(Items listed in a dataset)
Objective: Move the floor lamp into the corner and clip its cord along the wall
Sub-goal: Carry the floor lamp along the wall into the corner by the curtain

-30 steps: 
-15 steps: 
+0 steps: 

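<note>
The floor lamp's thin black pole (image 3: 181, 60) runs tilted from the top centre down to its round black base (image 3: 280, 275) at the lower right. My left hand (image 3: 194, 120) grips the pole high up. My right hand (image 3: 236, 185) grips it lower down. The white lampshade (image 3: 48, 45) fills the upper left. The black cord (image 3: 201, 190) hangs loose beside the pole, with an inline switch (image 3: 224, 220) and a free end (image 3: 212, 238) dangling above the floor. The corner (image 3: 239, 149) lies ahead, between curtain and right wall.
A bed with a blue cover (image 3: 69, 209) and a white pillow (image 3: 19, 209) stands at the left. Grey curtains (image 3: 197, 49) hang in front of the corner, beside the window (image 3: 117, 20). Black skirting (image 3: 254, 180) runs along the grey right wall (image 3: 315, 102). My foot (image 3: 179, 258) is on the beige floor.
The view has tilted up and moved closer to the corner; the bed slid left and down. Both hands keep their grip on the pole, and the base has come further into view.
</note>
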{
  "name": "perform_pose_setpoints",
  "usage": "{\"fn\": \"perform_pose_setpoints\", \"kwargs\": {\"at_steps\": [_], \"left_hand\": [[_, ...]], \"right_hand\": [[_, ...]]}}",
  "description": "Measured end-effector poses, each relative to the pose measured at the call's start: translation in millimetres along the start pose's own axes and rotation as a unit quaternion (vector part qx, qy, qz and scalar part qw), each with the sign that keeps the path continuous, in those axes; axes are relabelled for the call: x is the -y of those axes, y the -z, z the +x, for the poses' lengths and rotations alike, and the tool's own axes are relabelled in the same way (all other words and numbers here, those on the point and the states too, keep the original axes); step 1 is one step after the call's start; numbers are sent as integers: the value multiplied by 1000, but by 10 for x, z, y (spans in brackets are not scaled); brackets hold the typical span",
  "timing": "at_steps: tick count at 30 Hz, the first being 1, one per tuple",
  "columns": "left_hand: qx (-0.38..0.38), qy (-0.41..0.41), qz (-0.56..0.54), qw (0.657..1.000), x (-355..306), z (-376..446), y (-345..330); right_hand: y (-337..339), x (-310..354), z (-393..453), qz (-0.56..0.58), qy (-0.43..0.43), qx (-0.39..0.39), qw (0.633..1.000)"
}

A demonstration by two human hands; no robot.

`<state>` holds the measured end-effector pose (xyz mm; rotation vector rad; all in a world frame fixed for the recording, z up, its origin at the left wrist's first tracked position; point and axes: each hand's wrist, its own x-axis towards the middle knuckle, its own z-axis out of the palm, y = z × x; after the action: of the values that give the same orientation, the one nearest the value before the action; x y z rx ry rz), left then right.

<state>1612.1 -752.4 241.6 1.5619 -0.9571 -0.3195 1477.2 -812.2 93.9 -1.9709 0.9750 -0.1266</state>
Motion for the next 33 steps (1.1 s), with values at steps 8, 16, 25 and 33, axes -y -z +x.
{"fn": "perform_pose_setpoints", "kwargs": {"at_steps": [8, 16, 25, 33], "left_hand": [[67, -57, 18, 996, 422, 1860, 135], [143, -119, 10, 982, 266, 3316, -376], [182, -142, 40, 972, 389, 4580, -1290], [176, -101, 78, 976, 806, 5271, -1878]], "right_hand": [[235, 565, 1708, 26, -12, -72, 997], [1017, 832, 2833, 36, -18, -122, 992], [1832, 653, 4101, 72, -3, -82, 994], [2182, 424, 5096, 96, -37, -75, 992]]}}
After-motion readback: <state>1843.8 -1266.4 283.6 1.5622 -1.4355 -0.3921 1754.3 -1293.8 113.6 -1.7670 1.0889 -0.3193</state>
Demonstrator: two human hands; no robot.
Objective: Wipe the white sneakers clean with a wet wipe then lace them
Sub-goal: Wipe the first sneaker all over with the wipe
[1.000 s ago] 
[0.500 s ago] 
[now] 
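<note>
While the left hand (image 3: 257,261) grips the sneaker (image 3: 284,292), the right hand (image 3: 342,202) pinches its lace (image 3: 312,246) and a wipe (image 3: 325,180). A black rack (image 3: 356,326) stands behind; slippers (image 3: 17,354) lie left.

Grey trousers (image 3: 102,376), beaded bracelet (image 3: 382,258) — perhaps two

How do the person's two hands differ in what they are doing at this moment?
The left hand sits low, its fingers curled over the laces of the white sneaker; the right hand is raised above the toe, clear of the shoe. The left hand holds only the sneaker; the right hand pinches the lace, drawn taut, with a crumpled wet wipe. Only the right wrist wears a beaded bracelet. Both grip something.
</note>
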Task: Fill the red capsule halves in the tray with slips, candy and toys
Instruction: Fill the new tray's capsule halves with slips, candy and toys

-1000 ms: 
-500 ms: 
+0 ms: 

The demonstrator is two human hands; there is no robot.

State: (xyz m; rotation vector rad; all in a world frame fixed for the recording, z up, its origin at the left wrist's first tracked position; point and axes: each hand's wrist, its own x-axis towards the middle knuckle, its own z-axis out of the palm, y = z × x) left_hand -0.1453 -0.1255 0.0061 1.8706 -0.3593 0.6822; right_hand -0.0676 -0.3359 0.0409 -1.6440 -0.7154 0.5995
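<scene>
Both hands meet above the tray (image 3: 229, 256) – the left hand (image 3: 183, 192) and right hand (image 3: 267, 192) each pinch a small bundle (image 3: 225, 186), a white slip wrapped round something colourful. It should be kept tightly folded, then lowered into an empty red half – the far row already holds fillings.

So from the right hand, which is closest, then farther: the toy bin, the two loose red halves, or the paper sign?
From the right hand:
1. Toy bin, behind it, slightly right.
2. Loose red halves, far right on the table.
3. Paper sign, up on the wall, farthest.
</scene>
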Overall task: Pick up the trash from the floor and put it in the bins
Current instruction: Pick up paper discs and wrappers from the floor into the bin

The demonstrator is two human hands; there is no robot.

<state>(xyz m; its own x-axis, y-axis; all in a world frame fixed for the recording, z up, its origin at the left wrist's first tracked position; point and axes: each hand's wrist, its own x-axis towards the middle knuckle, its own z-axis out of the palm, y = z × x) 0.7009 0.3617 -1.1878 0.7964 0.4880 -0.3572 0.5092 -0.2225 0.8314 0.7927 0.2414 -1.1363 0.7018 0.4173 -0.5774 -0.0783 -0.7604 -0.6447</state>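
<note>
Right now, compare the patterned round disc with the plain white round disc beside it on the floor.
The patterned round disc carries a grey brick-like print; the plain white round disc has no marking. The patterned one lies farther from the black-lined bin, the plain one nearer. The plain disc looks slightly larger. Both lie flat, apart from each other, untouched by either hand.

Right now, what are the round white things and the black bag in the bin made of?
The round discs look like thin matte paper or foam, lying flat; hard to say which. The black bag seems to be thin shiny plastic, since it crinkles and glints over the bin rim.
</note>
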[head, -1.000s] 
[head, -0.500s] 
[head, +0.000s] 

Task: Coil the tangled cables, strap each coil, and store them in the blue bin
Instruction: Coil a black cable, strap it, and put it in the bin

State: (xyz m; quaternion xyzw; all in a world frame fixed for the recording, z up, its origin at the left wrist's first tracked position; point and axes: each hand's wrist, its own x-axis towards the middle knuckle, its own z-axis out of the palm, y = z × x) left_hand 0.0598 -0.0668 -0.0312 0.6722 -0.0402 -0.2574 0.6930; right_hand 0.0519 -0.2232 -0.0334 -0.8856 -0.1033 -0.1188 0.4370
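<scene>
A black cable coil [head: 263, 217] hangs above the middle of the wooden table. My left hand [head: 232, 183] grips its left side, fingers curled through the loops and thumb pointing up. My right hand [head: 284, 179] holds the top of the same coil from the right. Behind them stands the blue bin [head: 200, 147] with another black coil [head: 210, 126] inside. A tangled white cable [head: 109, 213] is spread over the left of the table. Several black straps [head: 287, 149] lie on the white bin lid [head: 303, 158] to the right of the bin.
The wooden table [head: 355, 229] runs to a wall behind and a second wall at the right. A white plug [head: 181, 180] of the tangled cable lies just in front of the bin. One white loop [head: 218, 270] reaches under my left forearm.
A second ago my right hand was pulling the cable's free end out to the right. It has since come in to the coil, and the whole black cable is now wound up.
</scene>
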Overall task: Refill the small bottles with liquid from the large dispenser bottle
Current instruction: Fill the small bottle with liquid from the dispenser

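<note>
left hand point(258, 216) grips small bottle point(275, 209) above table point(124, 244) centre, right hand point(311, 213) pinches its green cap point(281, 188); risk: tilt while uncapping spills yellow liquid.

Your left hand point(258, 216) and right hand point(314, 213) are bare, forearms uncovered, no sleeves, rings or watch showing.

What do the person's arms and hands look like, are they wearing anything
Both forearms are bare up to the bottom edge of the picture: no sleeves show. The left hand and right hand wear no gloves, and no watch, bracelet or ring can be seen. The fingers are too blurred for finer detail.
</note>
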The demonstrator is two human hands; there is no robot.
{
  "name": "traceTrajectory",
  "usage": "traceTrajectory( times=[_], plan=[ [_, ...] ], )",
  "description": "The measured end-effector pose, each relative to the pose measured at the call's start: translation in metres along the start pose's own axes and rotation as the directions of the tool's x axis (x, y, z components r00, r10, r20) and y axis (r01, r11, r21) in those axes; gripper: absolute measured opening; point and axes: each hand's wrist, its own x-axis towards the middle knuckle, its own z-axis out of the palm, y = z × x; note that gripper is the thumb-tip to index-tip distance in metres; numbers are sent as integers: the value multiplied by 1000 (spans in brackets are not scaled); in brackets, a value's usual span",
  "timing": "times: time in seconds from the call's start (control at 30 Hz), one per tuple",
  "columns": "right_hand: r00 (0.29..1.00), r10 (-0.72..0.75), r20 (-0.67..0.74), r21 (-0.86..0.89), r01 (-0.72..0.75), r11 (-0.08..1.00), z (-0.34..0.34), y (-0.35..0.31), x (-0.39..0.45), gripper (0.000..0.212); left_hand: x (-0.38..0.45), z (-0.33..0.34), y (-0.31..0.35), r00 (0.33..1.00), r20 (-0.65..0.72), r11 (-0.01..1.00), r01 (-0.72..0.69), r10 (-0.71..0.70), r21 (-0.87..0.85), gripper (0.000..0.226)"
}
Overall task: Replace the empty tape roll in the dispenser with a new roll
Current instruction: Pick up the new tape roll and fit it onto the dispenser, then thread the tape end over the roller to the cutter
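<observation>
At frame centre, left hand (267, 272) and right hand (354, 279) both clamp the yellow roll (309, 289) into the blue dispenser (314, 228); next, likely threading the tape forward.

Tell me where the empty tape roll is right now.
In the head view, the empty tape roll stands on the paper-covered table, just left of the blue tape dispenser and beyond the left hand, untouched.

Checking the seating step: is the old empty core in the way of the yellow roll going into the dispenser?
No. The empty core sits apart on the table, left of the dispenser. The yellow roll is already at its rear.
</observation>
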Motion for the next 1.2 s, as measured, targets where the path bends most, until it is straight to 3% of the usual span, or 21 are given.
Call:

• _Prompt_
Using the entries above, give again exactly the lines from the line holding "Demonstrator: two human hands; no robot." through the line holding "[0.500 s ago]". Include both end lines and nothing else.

• _Answer for this exercise_
Demonstrator: two human hands; no robot.
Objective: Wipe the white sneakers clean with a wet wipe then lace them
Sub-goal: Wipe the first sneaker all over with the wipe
[1.000 s ago] 
[0.500 s ago] 

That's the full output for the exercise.